I've had writer's block for many, many years now. Since about 2015. Admittedly, 2015 is about six years after I got on Facebook and started down the social media rabbithole, so I can't entirely blame Facebook. But maybe I can blame Facebook, Instagram (which started much later for me), YouTube, Twitter, BlueSky, Threads, Huffington Post, CNN online, the iPhone (which I did first get in 2014, very nearly coinciding with the beginning of my writer's block), etc., as well as some personal and familial things that happened around 2014/15. 

Yes, I'm going to leave that last bit at the very generic "things," which my English teachers would hate for its vagueness. But it's important that I keep some things vague, sorry to say. I don't spill my most deeply personal things on a blog that anyone can read.

I digress. Let's get back to the topic.

In 2014, I got my first iPhone so that I could travel alone to San Francisco and St. Helena, California, in order to take part in the Hoffman Process. I wanted info I might need at my fingertips, such as directions and places to go, as well as to be able to take photos, send them to others, and share my journey on social media. The Hoffman Process was the most life-changing, life-affirming thing I've ever done for myself--EVER. It was incredible, and I have been a much better person for it, both on my life path and in my relationships.

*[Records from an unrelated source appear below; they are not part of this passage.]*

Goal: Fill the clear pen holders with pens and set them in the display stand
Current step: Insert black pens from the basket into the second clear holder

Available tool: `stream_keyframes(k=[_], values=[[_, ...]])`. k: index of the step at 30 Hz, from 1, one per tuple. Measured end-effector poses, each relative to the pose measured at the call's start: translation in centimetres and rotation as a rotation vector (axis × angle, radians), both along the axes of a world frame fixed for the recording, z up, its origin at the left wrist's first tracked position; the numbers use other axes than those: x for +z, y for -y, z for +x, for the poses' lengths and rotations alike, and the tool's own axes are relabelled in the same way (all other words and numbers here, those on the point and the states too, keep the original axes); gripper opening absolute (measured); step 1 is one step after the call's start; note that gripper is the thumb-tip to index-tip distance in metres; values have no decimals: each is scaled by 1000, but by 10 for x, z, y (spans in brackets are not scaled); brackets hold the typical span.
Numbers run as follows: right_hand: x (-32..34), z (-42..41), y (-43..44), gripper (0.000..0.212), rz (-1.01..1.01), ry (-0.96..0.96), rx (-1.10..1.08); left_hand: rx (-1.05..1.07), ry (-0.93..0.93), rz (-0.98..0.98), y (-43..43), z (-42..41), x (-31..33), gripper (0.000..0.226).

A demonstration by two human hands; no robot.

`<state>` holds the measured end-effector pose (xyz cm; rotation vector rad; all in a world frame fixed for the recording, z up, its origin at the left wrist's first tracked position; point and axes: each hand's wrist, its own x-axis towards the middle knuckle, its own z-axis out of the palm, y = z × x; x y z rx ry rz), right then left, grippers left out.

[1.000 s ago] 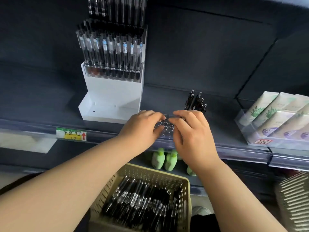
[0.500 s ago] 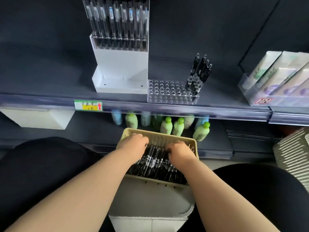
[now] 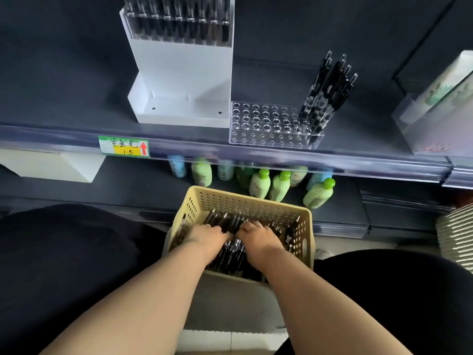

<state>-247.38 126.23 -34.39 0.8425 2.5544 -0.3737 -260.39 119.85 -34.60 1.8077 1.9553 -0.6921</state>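
Observation:
A tan perforated basket (image 3: 245,198) on my lap holds a pile of black pens (image 3: 225,221). My left hand (image 3: 207,235) and my right hand (image 3: 258,237) are both down in the pile, fingers curled around pens, with a bunch of them between the two hands. On the shelf above stands the clear pen holder (image 3: 258,140). Most of its holes are empty, and a cluster of black pens (image 3: 325,98) stands at its right end. Left of it is the white display stand (image 3: 179,73); its lower tray is empty and a filled holder (image 3: 179,21) sits in its upper tier.
Green and blue bottles (image 3: 261,183) line the lower shelf behind the basket. A price label (image 3: 124,147) is on the shelf edge. A clear tray of boxed goods (image 3: 440,111) is at the right, a white box (image 3: 51,165) at the lower left.
Both hands left the clear holder on the shelf and dropped into the basket. Over the last half second they moved closer together over the pens.

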Motion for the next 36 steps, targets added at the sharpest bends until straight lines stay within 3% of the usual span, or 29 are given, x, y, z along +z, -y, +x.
stream_keyframes(k=[9, 13, 17, 21, 24, 27, 33, 36], values=[[-18, -16, 0, 40, 152, 20, 77, -133, -13, 128, -5, -5, -9, 32], [-19, -12, -5, 31, 156, 48, 113, -135, -3, 245, -1, -6, -7, 42], [-14, -2, -11, 34, 119, -30, -38, -76, 26, 352, 2, -6, -3, 54], [-2, 5, -18, 42, 28, -232, -335, 221, 184, 566, 0, -8, 14, 23], [18, 4, -18, 34, -68, -510, -576, 503, 390, 630, -7, -2, 31, 26], [49, 0, -17, 22, -114, -726, -617, 693, 574, 768, -16, 10, 59, 19], [132, -1, -37, 5, 2, -1168, -596, 634, 820, 1126, -41, 23, 133, 18], [178, 7, -60, 14, 78, -1285, -619, 607, 906, 1216, -59, 21, 169, 18]])
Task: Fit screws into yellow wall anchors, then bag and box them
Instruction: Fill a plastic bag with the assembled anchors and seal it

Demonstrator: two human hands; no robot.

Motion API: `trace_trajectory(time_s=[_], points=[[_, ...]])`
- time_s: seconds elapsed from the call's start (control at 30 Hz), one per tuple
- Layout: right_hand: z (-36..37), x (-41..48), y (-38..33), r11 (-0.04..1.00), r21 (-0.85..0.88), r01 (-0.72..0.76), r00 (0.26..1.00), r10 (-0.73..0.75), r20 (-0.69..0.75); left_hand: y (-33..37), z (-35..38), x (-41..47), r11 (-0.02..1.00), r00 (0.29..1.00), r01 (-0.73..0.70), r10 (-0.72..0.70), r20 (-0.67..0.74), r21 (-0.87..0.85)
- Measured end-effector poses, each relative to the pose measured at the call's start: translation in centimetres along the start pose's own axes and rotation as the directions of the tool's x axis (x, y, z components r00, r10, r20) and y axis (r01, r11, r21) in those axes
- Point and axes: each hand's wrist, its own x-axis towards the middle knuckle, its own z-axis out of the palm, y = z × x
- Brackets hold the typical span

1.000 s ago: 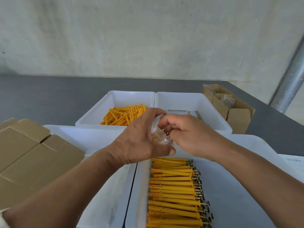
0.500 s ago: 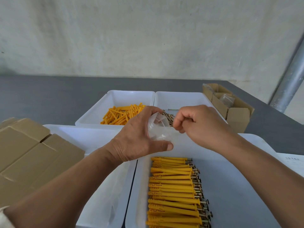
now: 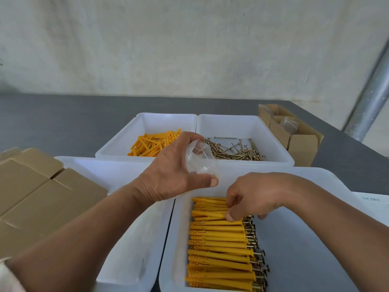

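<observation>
The left hand is raised over the trays, its thumb and curled fingers grasping a small clear bag with the opening turned to the right. The right hand is down in the near right tray, where its thumb and fingertips pinch one of the top pieces in a neat row of anchors with screws, the screw heads all pointing right. Behind, one white tray holds loose yellow anchors and the tray just beside it holds loose screws. Closed cardboard boxes sit at the left, and an open box stands at the far right on the grey table.
</observation>
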Motion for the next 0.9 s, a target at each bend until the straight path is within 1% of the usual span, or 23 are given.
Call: trace_trajectory(time_s=[0.2,0.43,0.53,0.83,0.9], points=[[0.25,0.37,-0.18,1.000,-0.006,-0.015,0.999,0.014,-0.037,0.03,0.07,0.05,1.000,1.000,0.008,-0.009,0.002,0.007],[0.28,0.49,-0.01,0.999,0.040,-0.009,0.998,0.012,-0.058,-0.01,0.00,0.00,1.000,1.000,0.012,-0.012,0.003,0.007],[0.25,0.58,0.03,0.997,0.072,-0.004,0.998,0.009,-0.062,-0.01,0.01,0.00,1.000,1.000,0.015,-0.015,-0.001,0.009],[0.39,0.71,0.11,0.996,0.091,0.007,0.999,-0.003,-0.048,-0.23,-0.01,0.06,1.000,1.000,0.004,-0.004,-0.005,0.023],[0.46,0.76,0.14,0.992,0.124,0.021,0.999,-0.015,-0.049,-0.23,-0.04,0.07,1.000,1.000,0.005,-0.004,-0.006,0.020]])
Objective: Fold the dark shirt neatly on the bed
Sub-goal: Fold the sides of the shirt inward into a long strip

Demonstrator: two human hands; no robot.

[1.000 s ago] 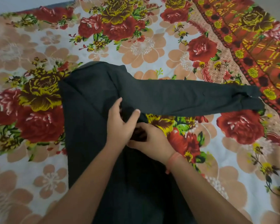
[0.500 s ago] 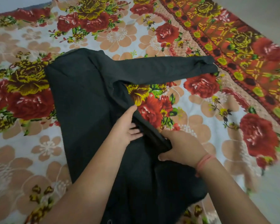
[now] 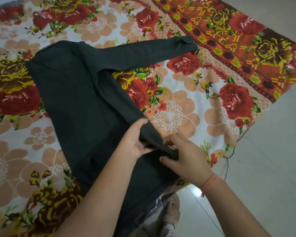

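Between the fingers of both hands runs the folded side edge of the dark shirt (image 3: 79,100), which lies spread on the floral bedsheet (image 3: 178,117). The left hand (image 3: 135,142) curls thumb and fingers round this fold. The right hand (image 3: 186,156), just beside it, pinches the same fold between thumb and fingers. Beyond the fingertips, one sleeve (image 3: 143,52) lies stretched across the sheet.

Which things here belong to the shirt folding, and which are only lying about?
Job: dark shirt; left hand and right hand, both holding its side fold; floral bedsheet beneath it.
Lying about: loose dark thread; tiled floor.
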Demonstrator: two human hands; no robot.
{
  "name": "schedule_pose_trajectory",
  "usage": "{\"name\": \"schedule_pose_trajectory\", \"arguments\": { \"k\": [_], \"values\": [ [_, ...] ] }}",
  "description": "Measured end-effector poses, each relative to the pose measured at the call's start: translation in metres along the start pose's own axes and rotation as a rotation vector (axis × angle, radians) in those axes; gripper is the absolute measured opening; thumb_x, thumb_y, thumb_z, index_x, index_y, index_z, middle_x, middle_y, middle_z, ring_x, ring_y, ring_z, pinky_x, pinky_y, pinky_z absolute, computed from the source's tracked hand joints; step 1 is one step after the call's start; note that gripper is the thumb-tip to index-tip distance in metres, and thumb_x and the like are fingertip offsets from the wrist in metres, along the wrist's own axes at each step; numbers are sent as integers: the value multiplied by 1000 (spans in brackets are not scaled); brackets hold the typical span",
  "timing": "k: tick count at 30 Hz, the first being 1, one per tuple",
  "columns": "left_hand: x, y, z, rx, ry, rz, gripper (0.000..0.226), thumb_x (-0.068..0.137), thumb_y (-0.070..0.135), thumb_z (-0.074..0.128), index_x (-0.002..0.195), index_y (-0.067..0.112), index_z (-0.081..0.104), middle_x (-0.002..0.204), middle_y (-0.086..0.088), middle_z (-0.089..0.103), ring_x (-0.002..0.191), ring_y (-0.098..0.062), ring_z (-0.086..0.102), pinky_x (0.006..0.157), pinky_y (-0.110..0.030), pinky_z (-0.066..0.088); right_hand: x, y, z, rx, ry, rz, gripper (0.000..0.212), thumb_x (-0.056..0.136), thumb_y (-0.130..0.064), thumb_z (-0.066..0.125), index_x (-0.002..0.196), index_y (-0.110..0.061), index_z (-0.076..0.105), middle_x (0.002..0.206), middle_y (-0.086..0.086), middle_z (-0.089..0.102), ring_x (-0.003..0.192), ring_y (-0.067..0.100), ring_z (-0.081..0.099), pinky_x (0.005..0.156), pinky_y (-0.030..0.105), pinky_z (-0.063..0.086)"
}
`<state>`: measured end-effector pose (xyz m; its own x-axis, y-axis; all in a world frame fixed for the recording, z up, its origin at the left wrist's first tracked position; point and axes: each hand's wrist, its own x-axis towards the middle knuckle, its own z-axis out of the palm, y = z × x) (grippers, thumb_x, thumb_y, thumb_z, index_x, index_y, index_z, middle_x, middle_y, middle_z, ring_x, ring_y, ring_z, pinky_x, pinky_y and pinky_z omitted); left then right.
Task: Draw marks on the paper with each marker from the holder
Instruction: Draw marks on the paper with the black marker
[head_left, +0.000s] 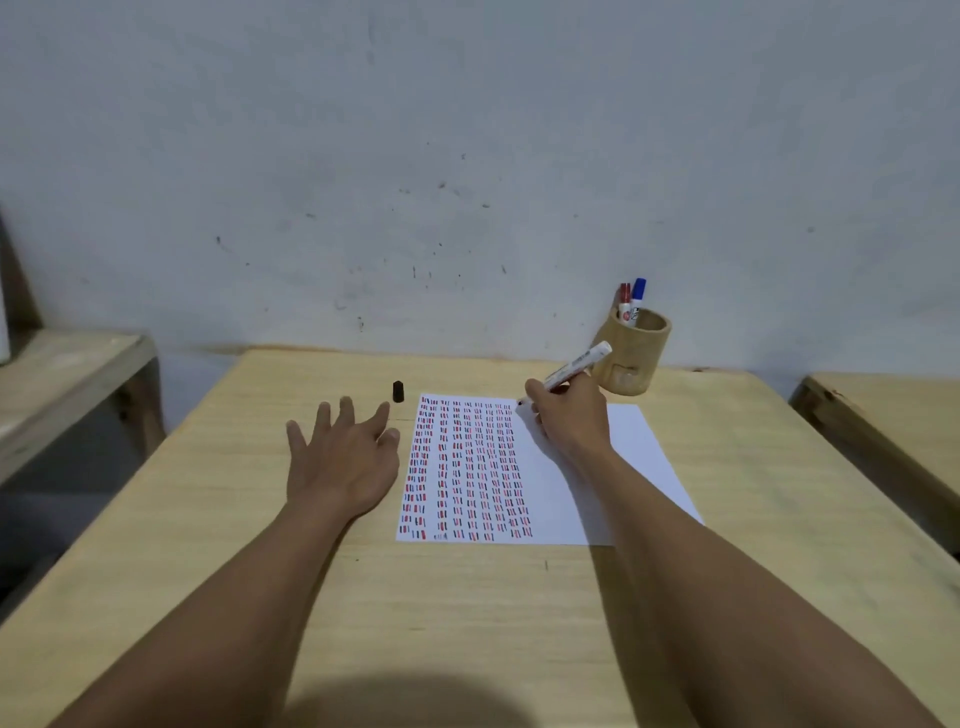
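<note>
I see the right hand (569, 415) closed in a writing grip around a white marker (574, 367), its fingers wrapped low on the barrel and the barrel slanting up and away toward the right. The dark tip sits at the top edge of the paper (623, 457), just right of the last column of marks, though I cannot tell whether it actually touches the sheet. The heel of that hand rests on the blank right part of the page. Short red, black and blue dashes fill the left half of the paper in tidy columns from top to bottom. My left hand (343, 457) lies flat and open on the wooden table (467, 623), fingers spread, holding nothing, just beside the paper's left edge. A small black cap (398, 391) stands upright on the table beyond the left fingertips, near the sheet's top-left corner. Behind the right hand, near the wall, a round wooden holder (631, 358) keeps a red marker (624, 301) and a blue marker (637, 299), both capped and standing upright.
</note>
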<state>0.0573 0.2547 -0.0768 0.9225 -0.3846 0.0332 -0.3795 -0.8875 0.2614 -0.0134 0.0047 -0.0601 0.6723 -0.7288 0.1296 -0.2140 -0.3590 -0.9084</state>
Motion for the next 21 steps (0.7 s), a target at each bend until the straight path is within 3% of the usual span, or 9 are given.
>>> {"name": "schedule_pose_trajectory", "arguments": {
  "k": [8, 16, 21],
  "values": [
    [1, -1, 4, 41, -5, 8, 58, 100, 52, 13, 157, 41, 15, 169, -7, 7, 155, -30, -1, 120, -61, -3, 1, 7, 4, -52, -3, -48, 34, 83, -27, 68, 74, 5, 65, 71, 17, 72, 67, 27, 69, 59, 37, 53],
    [0, 1, 2, 46, -13, 2, 58, 100, 52, 15, 157, 41, 17, 169, -8, 8, 155, -31, -1, 120, -61, -3, 1, 9, 6, -30, -4, -47, 38, 83, -25, 68, 74, 11, 64, 69, 21, 71, 53, 15, 59, 49, 25, 44],
    [-1, 1, 2, 36, -10, 1, 58, 100, 52, 16, 157, 41, 18, 168, -8, 8, 155, -31, -1, 120, -61, -3, 1, 9, 6, -45, -8, -46, 34, 83, -25, 69, 69, 7, 66, 62, 13, 71, 47, 10, 57, 40, 15, 40]
  ]
}}
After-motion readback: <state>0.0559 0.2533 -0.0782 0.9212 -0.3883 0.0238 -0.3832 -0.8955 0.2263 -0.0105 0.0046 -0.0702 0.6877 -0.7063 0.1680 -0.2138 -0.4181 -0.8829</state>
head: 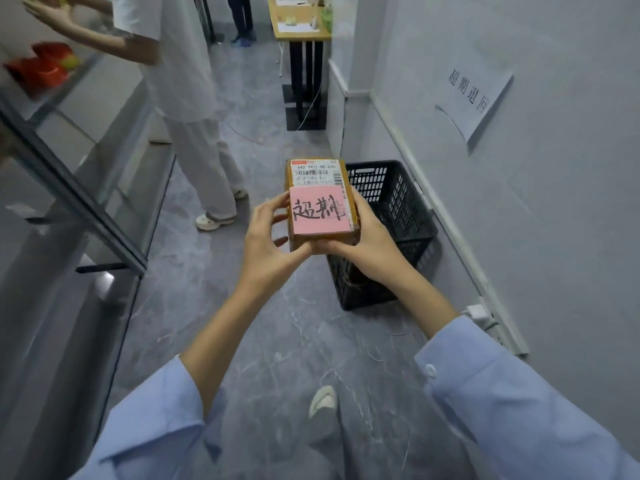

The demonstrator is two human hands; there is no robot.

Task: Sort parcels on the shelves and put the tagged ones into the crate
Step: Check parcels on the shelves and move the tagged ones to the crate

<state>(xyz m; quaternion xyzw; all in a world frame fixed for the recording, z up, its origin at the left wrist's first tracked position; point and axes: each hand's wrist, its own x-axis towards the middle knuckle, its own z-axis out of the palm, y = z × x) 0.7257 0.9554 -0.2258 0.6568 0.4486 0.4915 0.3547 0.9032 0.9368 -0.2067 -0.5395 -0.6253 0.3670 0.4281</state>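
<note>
- The aisle of grey marbled floor (277, 341) ran straight ahead, hemmed by glass-and-metal shelves (79, 202) on the left and a pale wall (554, 202) on the right.
- A black slatted crate (398, 209) stood on the floor's right edge, against the base of the wall, taking up part of the aisle on that side.
- Another person in white clothes (187, 81) stood by the shelves farther along the left side, leaving a bare strip of floor between their feet and the crate.
- At the far end a wooden table (301, 32) on black legs closed off the right half of the aisle.
- A paper sign (474, 98) with handwritten characters hung on the wall above the crate.
- The brown cardboard parcel (300, 241) was held in the air over the floor, level, in front of the crate's left rim and not inside it.
- A pink tag (318, 209) with dark handwriting covered the near half of its top; a white shipping label (317, 173) with a barcode covered the far half.
- The left grip (266, 237), a bare hand, pinched the parcel's left edge with curled fingers and thumb.
- The right grip (367, 244) wrapped the right side and the near right corner, with the parcel sitting between the two.
</note>
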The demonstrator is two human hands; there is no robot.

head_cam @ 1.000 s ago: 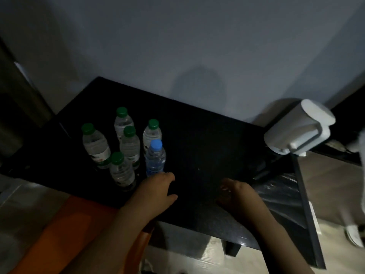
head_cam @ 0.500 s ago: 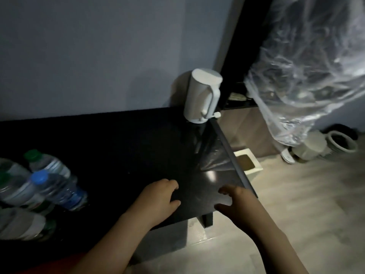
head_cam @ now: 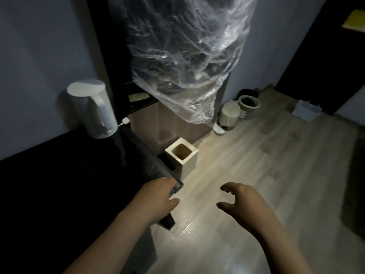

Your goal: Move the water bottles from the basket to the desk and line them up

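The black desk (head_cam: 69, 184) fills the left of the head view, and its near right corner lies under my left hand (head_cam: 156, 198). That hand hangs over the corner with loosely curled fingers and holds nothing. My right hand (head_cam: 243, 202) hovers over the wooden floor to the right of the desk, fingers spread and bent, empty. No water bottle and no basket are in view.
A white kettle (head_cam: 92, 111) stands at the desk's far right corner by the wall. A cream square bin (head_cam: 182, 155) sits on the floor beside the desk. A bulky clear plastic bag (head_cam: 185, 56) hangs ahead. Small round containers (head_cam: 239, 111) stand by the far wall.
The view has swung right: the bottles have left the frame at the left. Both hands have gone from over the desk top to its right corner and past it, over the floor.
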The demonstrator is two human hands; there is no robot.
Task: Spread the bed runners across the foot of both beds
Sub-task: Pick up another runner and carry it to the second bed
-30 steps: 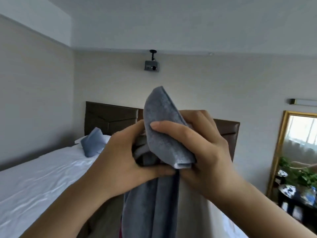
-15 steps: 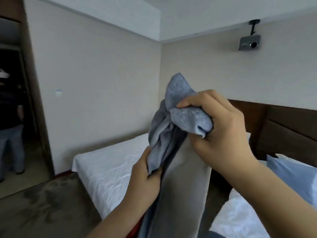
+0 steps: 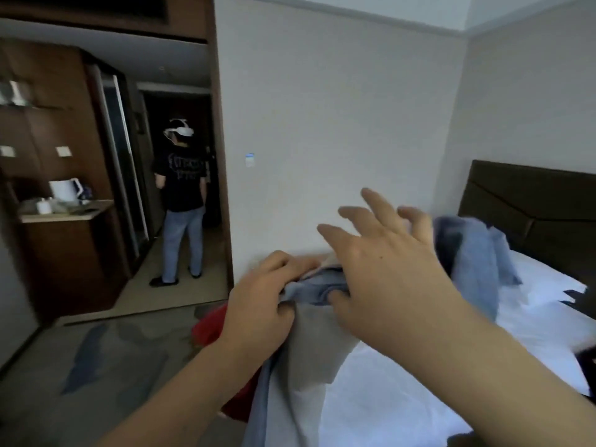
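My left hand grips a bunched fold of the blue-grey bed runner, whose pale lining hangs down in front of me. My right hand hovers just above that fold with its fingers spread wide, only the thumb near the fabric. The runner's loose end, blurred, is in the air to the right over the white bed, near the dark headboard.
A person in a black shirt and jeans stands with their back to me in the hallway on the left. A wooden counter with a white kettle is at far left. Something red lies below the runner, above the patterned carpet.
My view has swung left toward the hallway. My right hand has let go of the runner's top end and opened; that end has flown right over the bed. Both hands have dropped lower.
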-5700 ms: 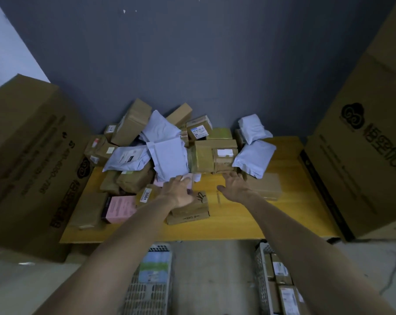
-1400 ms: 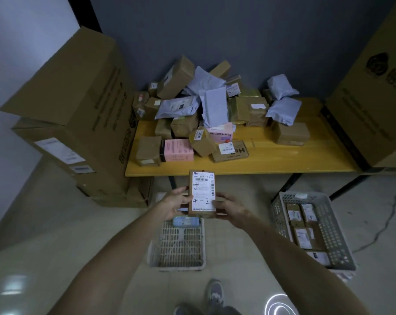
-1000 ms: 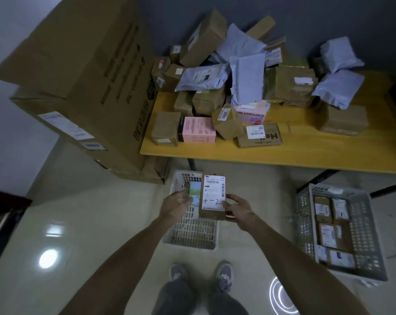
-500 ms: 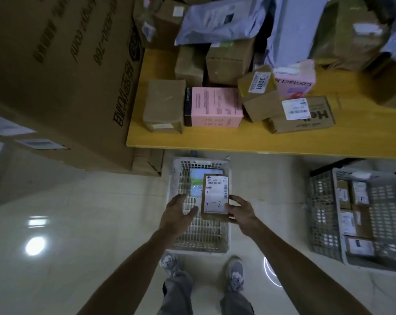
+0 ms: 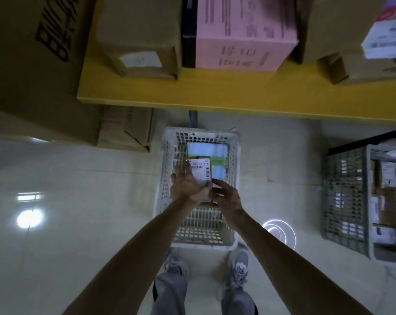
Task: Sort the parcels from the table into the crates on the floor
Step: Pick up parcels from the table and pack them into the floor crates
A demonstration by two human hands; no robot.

However, isn't it funny that at the same time I did that very profound thing, I also started an addiction to smartphone life? I've never quite thought about it in these terms before, and yet the timing is there and the fact is true. Like much of us in the 2020s, I am addicted to my smartphone. I check it constantly, even when I've dumbed it down and don't have any social media, notifications, or even a web browser on it (you can turn off Safari, it turns out). I will still pick up the damn phone just to check the weather, see where my family members are at the moment (location services), check my bank balance or YNAB budget app to see if there are any updates, text a friend or read a text from a friend--many, many times a day. It gets extremely old, and I'm sick and tired of looking at that thing. 

For two years, I even wore an AppleWatch. I loved it at first, keeping track of my workouts and walks and the weather (there too) and getting text notifications right on my wrist--ostensibly so I didn't have to pick up my phone, ha ha. Then some time last fall, 2025, I got so tired of looking at my watch and feeling bossed around by it that I got an old-fashioned Timex off Amazon and stopped wearing it. Months later, I still cringe when I use an electric hand dryer in public restrooms because I'm waiting for my watch to buzz that the noise decibels are dangerous. UGH! I don't want all this information any more. 

I just want to live my life.

I think there's a good reason the word ANALOG seems to be everywhere in 2026. I predict the analog idea and lifestyle practices will get more and more popular for a while. It's a backlash to AI, to the costs (literal and figurative) of streaming our lives away, and to the disgust at being tracked and advertised to and literally giving all of our attention to the man behind the screen who wants to take everything from us. Or so it seems.

But the truth is, no person or thing can take everything away from us unless we let it. We are alive. We love. We chat to our neighbors (hopefully). We eat. We drink. We use the bathroom and take showers and feel the water running down our bodies. We are physical beings as well as spiritual, emotional, and mental beings. This reminds me of Maya Angelou's book, I Know Why the Caged Bird Sings. Because we are actually still free even if we've let ourselves be imprisoned by technology for too long.

And all this is not to say we shouldn't have any technology in our lives. But can we keep it in check? Can we use it rather than be used by it?

This has become a long rant, but I'm glad I've written it. There will be more to come!